The Vauxhall Sintra was once described to me by my friend, and one time work colleague, Neale Greenhalge as the, ‘Vauxhall Kiddie Coffin’. Slighty harsh maybe, but also not too far from the truth either it seems!

Crash! Bang! Wallop! What a Sintra. The car performed badly in the Euro NCAP safety tests.
Mike Humble


  1. OI! Mike! I bought a Sedona new! It really was one of the best cars we have had, use to go Switzerland in one hit, without the kids fighting. Alas Mrs E really twisted the chassis rails of an Iveco 7.5 tonner with it… but it stood up rather well, all the doors opened even if the front was missing! We bought (I think) ET53NBN and ET53NBK on the same day for just over £13,000 each. Fabulous cars that 6 up would actually take luggage behind the seats too. Bloody quick too the common rail lump, as much as the 16v JTD lump I have now. An impulse buy Grand Voyager followed which really was a rocket (3.3 – you could get the average MPG to hit 6/7 quite easily!) then a lowly Zafira which really has an excellent load arrangement and an adult sized rear seat, even if everything is coal hole black inside.

    Mike BTW I believe they are magnezium (or some such alloy) seat frames in the Sinita, high tech huh?

  2. I saw a Sinatra for sale kust the other day – it was up for £450 with 30,000 miles on the clock!

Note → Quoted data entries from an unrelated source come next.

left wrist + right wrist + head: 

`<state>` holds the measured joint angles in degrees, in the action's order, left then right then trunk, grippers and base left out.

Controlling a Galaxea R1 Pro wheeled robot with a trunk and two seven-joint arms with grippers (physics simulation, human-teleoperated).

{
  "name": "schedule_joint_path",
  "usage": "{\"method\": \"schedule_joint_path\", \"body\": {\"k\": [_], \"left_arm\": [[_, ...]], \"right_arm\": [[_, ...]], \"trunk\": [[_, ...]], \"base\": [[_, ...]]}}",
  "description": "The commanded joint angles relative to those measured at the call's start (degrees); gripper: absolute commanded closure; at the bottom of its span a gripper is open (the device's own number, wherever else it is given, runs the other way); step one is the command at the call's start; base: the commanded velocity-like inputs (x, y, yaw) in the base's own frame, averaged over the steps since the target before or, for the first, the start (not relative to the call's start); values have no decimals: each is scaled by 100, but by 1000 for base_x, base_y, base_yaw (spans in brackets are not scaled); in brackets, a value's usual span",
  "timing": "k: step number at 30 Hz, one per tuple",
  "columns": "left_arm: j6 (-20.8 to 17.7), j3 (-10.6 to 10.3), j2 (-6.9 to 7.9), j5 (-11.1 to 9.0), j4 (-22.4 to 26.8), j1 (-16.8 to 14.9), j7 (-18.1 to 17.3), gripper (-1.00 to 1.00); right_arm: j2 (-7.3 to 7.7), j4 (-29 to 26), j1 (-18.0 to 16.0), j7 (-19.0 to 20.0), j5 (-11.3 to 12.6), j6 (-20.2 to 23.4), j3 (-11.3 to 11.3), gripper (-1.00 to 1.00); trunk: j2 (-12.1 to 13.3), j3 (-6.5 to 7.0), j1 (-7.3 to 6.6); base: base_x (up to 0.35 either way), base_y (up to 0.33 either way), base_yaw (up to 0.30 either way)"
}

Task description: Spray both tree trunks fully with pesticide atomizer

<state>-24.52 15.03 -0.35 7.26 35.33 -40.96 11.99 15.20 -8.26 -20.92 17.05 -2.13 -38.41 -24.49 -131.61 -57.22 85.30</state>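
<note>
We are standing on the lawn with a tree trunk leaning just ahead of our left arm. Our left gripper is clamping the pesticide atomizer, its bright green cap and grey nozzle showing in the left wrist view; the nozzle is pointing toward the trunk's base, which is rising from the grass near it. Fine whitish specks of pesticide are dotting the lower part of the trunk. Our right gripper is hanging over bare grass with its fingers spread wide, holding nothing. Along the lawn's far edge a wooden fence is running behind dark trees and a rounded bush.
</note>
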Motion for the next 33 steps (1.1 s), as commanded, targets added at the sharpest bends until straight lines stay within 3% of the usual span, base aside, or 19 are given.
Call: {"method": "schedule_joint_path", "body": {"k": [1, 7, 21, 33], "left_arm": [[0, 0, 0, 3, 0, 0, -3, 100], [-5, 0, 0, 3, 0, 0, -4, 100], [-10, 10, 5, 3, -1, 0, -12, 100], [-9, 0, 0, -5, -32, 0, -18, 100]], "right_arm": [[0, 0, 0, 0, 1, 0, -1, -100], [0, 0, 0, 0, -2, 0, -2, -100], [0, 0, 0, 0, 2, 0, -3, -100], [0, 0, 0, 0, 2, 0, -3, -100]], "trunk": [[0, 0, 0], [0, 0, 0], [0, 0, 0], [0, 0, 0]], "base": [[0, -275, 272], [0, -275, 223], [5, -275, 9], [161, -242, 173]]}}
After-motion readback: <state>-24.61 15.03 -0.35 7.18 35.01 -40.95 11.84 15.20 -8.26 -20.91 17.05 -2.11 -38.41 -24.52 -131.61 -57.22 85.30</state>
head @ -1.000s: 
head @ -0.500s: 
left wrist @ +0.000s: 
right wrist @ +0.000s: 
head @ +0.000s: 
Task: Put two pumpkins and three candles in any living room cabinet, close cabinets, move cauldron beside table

    The Sedona was a good car for the money and offered so much more. And they are pretty well built – a taxi driver friend of ours has done over 200,000 in his and its still going.

  3. BSD






  4. They were Andrew

    One of the most reassuring features of the Sintra was in a Vauxhall service bulletin I read once. It mentioned about the steering wheel shearing off as the airbag deployed in some U.S crash test.

    All of a sudden, I feel the need for a V plate two tone Sedona diesel (ex taxi of course)

  5. I had the pleasure of driving my brothers 2007 Chevrolet Uplander which is basically a updated Sintra, it’s all sintra apart from an ugly updated front end and a 3.9L v6 auto and a different interior
    I drove ok much like a boat but for some reason they are still popular state side.

    Also known as a pontiac ventura

    But they rust like there is no tomorrow, well in NY they do.

  6. Based on a Chevy “minivan”, a stopgap measure when the popularity of MPVs was gaining.

    Euro NCAP was 2.5, not that bad when an e36 and Xantia were getting 1.5 stars, the Grand Voyager got 2 stars.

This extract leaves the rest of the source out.